**Available data**.
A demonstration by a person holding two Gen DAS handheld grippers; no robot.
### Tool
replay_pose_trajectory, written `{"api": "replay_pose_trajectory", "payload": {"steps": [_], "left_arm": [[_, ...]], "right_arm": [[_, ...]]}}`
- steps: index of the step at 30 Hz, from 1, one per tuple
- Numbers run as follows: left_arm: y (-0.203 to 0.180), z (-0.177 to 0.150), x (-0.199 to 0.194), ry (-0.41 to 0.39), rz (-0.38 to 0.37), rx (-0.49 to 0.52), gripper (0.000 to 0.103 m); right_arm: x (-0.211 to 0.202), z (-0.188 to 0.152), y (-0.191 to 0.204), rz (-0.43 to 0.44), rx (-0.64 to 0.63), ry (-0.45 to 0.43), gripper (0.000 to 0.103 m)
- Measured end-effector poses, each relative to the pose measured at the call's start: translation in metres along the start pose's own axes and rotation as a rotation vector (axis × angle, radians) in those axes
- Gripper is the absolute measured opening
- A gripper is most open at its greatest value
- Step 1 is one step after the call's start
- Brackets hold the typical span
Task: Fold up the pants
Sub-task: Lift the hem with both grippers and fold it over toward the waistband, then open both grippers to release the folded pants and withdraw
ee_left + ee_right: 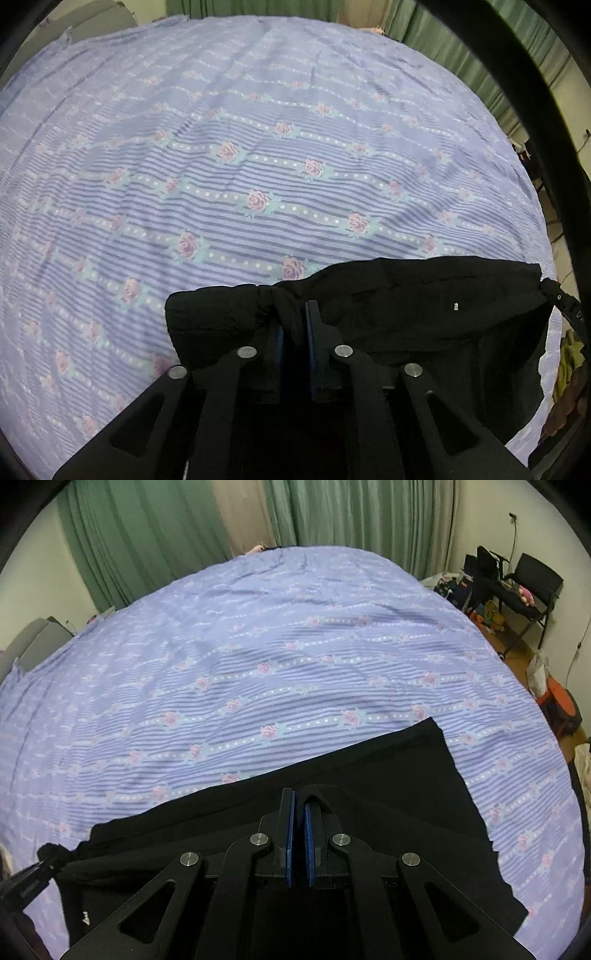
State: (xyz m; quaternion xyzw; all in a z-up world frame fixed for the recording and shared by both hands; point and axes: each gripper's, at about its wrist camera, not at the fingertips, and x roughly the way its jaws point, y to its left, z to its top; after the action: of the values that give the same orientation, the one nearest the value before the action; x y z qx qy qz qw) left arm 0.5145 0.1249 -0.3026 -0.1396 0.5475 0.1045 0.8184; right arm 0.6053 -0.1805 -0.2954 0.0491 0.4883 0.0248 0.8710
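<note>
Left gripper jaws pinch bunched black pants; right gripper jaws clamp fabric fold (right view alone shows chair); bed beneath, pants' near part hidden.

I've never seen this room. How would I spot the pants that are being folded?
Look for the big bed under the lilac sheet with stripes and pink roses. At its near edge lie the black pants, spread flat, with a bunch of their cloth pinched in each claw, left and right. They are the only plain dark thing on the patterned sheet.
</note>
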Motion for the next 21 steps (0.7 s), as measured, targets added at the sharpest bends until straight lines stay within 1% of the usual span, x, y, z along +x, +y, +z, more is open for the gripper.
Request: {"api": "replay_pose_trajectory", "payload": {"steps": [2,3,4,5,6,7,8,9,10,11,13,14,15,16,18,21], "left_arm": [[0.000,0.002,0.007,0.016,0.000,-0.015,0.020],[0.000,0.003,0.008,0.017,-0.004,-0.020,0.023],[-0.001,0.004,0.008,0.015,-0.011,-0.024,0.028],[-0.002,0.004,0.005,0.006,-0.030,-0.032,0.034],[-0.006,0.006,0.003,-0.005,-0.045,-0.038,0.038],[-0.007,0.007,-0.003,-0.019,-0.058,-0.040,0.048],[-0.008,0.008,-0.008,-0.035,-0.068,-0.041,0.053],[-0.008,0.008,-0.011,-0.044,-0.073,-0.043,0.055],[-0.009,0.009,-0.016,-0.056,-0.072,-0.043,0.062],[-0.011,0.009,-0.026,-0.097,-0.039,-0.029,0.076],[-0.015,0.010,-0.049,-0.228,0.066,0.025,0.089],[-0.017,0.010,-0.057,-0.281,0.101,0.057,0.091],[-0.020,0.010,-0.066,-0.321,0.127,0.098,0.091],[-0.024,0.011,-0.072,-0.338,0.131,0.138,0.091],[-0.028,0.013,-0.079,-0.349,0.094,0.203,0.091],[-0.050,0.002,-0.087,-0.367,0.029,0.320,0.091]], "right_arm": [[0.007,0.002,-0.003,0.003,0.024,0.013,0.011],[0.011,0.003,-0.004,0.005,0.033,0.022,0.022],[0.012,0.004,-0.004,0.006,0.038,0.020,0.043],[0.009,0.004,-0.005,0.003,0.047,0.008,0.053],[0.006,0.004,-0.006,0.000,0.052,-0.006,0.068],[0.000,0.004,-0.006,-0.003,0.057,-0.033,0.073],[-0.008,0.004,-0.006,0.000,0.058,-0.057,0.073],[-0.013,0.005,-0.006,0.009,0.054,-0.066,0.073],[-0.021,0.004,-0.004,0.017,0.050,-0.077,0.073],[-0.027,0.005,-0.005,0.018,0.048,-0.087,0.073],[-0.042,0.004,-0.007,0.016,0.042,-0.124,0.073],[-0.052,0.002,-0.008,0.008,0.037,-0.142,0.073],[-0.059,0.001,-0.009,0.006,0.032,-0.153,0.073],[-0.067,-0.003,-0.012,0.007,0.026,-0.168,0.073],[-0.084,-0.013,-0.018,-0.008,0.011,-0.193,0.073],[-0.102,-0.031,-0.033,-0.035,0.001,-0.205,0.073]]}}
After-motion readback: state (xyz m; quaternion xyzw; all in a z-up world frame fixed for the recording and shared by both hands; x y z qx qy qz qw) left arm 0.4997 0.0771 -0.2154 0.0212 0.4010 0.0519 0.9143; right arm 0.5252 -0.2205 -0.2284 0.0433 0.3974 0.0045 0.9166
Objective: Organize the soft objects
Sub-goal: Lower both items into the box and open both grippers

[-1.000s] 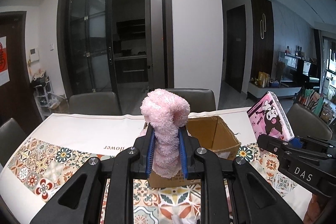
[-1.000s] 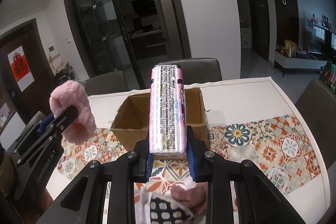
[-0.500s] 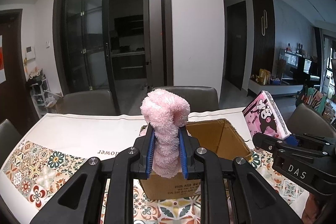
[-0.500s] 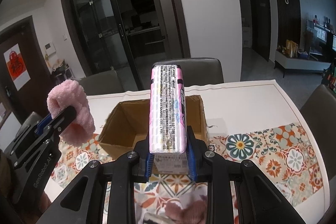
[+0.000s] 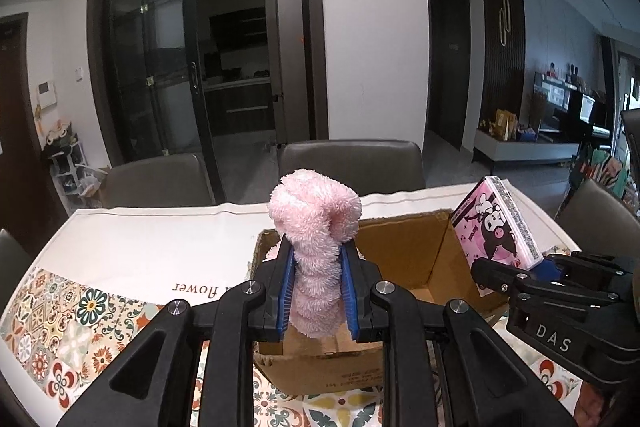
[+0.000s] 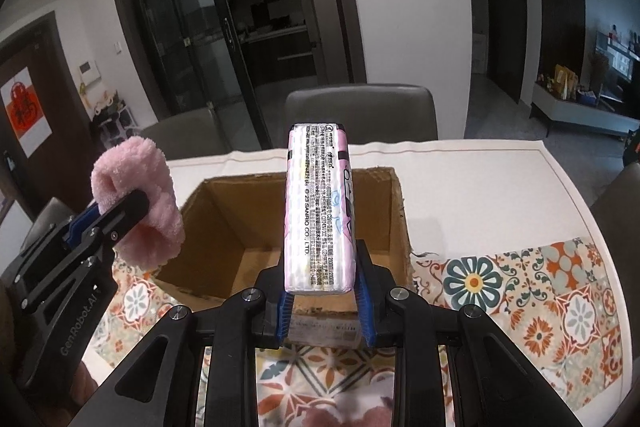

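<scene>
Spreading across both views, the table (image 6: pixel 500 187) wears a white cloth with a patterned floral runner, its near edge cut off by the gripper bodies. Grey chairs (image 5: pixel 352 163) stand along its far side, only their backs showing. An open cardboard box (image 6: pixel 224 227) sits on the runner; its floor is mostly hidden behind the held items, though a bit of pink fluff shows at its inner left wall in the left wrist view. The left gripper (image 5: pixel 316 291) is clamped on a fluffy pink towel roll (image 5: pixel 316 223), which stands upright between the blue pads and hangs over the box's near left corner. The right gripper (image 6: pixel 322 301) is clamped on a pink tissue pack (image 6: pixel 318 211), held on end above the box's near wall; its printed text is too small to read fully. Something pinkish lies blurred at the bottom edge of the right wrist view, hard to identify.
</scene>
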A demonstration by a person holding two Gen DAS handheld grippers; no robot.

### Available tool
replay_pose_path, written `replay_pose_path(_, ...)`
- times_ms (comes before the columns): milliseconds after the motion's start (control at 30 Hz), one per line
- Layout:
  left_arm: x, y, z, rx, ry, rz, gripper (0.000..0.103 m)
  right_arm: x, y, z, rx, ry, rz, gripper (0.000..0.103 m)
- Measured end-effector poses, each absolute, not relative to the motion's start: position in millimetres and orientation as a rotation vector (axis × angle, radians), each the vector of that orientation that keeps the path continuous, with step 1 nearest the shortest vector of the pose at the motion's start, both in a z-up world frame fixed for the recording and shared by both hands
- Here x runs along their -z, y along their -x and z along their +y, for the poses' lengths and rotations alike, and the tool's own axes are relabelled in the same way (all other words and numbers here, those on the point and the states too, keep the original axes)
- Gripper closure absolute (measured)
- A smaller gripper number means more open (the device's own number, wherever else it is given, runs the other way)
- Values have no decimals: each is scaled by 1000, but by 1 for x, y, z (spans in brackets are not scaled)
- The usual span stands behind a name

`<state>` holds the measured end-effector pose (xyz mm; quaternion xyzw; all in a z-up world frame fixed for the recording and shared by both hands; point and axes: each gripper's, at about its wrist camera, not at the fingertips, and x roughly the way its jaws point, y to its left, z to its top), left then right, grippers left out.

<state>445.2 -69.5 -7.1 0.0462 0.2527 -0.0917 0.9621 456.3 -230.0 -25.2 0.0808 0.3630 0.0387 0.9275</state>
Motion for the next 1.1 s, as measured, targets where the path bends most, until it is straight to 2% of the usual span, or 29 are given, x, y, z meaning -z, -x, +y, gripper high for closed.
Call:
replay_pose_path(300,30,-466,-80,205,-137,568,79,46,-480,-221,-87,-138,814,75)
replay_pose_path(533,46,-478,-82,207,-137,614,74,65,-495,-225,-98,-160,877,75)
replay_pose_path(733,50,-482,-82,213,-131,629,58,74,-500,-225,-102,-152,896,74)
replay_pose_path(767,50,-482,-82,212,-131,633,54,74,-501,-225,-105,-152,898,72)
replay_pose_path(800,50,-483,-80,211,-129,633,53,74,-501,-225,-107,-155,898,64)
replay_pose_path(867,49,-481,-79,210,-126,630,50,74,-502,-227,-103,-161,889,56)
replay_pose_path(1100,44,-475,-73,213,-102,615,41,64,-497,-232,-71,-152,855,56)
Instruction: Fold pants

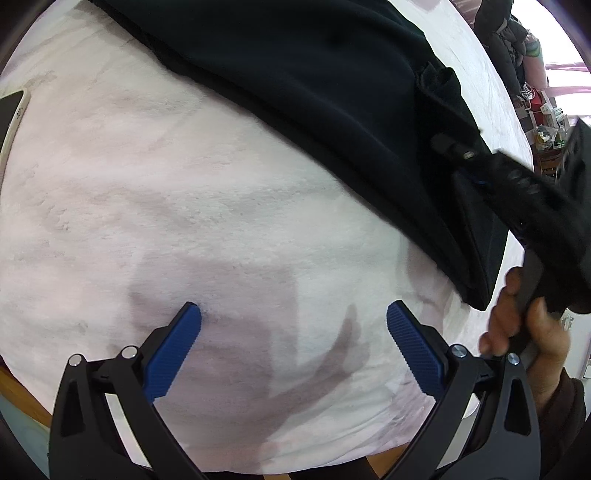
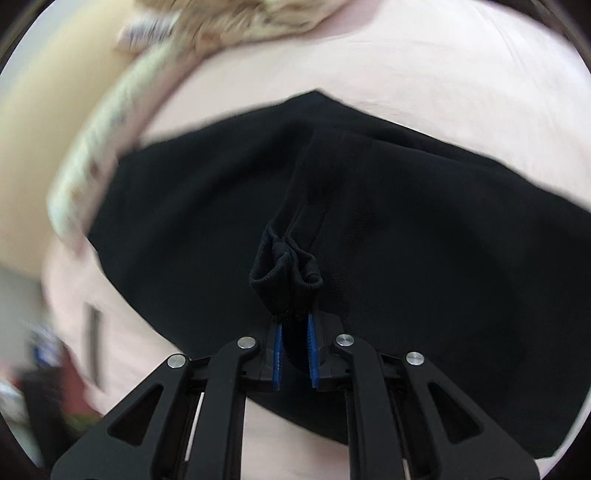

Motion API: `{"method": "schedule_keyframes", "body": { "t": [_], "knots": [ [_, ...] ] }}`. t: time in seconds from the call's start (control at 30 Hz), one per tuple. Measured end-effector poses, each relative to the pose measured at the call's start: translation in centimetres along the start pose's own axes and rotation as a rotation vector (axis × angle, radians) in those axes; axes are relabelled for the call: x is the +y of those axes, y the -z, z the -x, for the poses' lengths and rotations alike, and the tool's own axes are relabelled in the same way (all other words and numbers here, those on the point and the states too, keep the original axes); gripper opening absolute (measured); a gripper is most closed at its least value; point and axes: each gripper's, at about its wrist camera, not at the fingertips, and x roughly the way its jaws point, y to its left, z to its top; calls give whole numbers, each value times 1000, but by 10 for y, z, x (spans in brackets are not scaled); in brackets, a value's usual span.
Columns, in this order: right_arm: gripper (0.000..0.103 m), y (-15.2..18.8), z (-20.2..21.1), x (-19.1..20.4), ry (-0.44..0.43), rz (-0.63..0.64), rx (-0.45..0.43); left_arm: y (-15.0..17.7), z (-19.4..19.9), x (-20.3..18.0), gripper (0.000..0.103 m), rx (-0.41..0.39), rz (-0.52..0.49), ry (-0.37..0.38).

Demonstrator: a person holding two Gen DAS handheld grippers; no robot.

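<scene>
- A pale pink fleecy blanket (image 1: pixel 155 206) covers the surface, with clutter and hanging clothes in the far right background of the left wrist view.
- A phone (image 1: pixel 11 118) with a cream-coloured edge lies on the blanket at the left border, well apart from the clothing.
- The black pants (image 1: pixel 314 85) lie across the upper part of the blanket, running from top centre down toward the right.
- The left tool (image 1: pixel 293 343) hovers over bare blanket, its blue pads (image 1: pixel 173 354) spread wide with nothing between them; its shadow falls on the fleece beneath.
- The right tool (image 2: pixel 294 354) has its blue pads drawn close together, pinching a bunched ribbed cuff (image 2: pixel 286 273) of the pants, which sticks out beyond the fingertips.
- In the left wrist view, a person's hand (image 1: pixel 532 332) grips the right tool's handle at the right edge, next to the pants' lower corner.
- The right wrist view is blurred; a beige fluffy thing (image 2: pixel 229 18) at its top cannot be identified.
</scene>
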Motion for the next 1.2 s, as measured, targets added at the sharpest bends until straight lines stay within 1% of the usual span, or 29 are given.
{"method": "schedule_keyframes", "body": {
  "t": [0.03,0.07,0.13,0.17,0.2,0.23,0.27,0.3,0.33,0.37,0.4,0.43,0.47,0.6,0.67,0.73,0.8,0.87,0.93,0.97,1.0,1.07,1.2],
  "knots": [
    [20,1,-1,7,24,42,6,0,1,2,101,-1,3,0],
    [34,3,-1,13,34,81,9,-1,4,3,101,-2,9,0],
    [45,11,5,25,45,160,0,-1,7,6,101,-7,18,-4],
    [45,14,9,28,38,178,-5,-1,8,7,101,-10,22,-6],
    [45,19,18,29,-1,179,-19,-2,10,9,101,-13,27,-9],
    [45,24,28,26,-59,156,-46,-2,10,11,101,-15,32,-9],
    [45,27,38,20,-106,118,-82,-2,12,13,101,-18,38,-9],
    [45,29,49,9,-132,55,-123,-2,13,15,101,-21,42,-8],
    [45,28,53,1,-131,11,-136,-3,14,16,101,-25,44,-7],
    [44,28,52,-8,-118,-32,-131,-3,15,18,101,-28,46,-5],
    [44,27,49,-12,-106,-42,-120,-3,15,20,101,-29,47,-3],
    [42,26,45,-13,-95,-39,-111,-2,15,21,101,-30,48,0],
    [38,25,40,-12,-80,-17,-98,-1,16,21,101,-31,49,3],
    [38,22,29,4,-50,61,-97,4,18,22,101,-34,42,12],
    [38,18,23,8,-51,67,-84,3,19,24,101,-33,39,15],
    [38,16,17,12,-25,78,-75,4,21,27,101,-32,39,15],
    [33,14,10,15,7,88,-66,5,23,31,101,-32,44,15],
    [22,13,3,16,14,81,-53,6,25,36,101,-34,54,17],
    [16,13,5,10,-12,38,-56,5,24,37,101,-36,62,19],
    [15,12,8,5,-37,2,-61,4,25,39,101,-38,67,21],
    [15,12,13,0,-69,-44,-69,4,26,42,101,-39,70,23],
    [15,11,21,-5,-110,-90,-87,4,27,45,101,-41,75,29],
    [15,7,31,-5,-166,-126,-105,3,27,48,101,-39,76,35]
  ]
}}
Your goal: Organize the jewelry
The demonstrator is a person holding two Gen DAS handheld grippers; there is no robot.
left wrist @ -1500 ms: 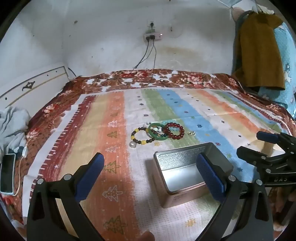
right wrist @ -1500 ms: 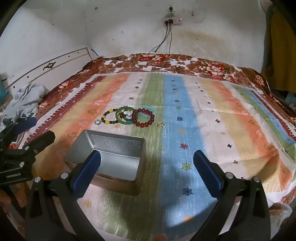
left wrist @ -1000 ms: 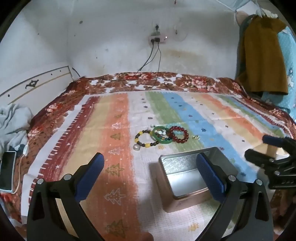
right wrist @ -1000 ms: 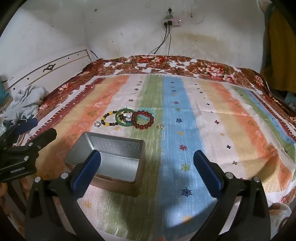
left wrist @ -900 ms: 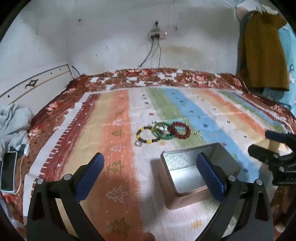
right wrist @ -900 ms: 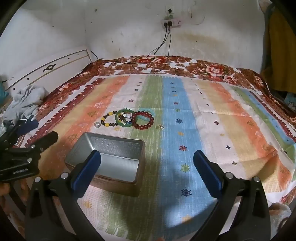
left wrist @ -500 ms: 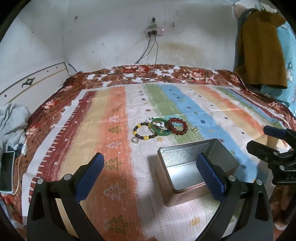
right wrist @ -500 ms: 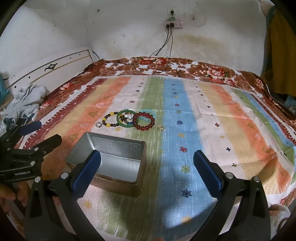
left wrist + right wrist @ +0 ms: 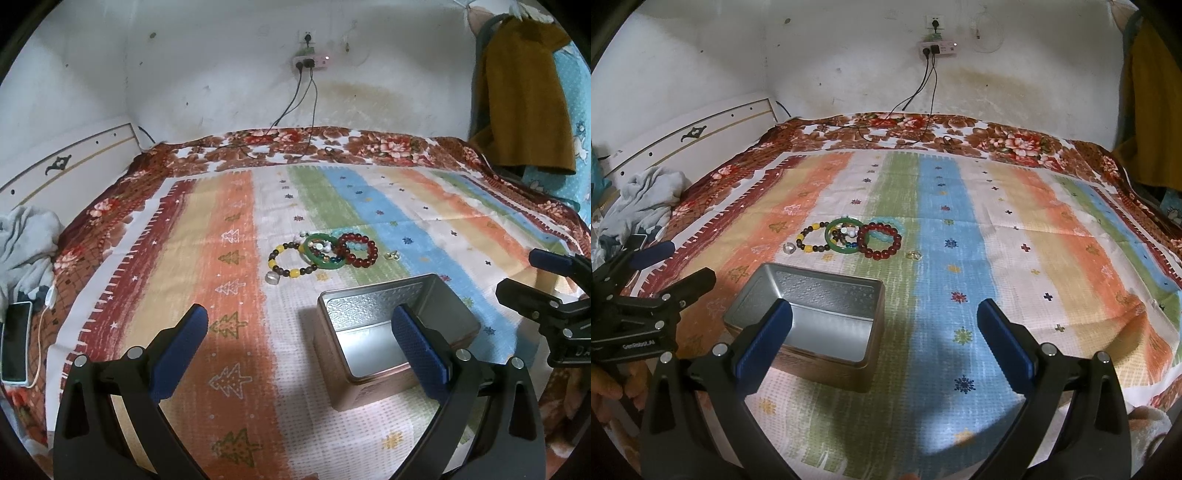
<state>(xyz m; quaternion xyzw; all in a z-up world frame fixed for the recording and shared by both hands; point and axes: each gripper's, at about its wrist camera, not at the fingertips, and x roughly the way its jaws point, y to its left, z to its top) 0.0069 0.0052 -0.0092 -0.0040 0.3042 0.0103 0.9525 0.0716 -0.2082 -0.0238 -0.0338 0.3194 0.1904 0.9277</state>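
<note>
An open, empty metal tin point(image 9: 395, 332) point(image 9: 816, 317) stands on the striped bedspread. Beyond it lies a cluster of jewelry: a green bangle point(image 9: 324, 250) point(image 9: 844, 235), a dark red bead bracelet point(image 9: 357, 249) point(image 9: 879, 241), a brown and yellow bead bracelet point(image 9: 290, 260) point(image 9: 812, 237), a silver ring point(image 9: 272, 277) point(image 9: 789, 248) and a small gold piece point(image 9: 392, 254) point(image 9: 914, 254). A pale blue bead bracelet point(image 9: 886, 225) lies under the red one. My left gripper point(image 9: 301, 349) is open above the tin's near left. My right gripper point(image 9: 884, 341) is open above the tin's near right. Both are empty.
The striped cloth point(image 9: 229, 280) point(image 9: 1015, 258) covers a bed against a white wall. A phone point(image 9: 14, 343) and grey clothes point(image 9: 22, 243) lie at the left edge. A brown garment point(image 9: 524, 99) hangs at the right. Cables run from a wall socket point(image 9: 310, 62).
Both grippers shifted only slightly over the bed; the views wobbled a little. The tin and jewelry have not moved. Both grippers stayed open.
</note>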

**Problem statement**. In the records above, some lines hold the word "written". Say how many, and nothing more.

**Your solution**. 2